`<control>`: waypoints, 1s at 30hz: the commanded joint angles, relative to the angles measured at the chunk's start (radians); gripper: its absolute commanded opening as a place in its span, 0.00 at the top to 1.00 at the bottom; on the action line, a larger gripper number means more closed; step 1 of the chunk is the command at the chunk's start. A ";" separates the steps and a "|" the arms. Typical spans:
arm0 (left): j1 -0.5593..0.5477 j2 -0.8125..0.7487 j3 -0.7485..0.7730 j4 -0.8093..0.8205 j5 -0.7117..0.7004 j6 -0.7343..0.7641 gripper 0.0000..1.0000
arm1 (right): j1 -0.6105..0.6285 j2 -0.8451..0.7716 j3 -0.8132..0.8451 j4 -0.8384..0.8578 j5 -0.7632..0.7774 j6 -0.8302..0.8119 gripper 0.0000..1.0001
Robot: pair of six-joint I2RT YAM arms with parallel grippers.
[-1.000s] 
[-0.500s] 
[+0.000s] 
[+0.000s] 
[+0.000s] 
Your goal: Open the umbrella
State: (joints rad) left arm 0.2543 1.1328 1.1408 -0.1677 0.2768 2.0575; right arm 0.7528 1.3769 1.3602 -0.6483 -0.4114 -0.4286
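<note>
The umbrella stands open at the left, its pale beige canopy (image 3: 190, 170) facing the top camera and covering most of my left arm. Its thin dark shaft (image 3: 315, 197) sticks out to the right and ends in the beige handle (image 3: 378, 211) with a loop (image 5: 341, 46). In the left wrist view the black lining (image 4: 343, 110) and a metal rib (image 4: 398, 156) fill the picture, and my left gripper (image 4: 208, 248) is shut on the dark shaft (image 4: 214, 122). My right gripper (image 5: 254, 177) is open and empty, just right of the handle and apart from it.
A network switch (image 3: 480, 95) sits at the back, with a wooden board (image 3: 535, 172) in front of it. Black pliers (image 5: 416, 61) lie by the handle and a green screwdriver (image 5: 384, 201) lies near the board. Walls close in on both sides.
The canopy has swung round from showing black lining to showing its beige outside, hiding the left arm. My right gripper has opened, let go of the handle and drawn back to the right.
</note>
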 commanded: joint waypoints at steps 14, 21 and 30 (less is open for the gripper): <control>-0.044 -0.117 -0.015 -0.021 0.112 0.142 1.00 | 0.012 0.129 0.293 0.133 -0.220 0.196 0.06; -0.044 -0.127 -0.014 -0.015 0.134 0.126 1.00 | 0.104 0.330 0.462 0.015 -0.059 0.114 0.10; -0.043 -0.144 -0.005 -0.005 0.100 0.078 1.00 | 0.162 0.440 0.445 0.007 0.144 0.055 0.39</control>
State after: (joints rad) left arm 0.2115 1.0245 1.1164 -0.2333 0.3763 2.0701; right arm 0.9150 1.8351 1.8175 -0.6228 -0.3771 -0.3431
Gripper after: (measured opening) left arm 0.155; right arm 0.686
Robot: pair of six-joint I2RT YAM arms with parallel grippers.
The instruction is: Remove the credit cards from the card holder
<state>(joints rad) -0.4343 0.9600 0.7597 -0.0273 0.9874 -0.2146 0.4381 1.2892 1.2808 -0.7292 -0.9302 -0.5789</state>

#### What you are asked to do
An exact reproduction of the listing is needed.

#### Task result
`<control>`: waypoints, 1s at 30hz: the commanded joint angles, relative to the angles measured at the chunk's start (radians); gripper: its absolute commanded opening as a place in its span, 0.00 at the top to 1.00 at the bottom; on the action line, a larger gripper number means more closed; step 1 of the chunk is the command at the chunk's start. A ";" separates the steps and a "|" the arms. Typical spans:
arm0 (left): j1 -0.5593..0.5477 j2 -0.8125..0.7487 j3 -0.7485..0.7730 j4 -0.8093..0.8205 j5 -0.7117..0.7004 j6 -0.7343..0.7641 gripper 0.0000..1.0000
arm1 (right): j1 -0.6105..0.6285 j2 -0.8451..0.7716 j3 -0.8132..0.8451 j4 -0.8384..0.8578 j5 -0.7632..0.7774 j6 -0.8302..0.8119 gripper 0.0000..1.0001
Robot: pair of six-joint I2RT YAM arms with parallel grippers.
[-1.000s] 
[-0.500s] 
[+0.000s] 
[+0.000s] 
[+0.000s] 
Your goal: Open the umbrella
State: (joints rad) left arm 0.2543 1.1328 1.1408 -0.1677 0.2768 2.0575; right arm 0.7528 1.3769 1.3602 -0.6483 -0.4114 -0.4286
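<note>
The umbrella stands open at the left, its pale beige canopy (image 3: 190, 170) facing the top camera and covering most of my left arm. Its thin dark shaft (image 3: 315, 197) sticks out to the right and ends in the beige handle (image 3: 378, 211) with a loop (image 5: 341, 46). In the left wrist view the black lining (image 4: 343, 110) and a metal rib (image 4: 398, 156) fill the picture, and my left gripper (image 4: 208, 248) is shut on the dark shaft (image 4: 214, 122). My right gripper (image 5: 254, 177) is open and empty, just right of the handle and apart from it.
A network switch (image 3: 480, 95) sits at the back, with a wooden board (image 3: 535, 172) in front of it. Black pliers (image 5: 416, 61) lie by the handle and a green screwdriver (image 5: 384, 201) lies near the board. Walls close in on both sides.
The canopy has swung round from showing black lining to showing its beige outside, hiding the left arm. My right gripper has opened, let go of the handle and drawn back to the right.
</note>
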 commanded: joint waypoints at steps 14, 21 and 30 (less is open for the gripper): <control>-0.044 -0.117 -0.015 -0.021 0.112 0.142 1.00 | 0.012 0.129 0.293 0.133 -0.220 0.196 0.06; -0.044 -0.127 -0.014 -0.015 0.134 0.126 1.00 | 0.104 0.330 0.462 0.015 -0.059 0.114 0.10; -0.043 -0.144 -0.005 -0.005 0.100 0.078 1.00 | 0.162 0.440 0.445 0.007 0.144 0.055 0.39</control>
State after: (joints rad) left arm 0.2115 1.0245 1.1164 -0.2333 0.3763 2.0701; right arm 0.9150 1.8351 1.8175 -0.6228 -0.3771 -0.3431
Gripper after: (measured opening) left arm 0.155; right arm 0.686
Robot: pair of six-joint I2RT YAM arms with parallel grippers.
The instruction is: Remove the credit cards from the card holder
<state>(joints rad) -0.4343 0.9600 0.7597 -0.0273 0.9874 -0.2146 0.4381 1.2892 1.2808 -0.7292 -0.9302 -0.5789</state>

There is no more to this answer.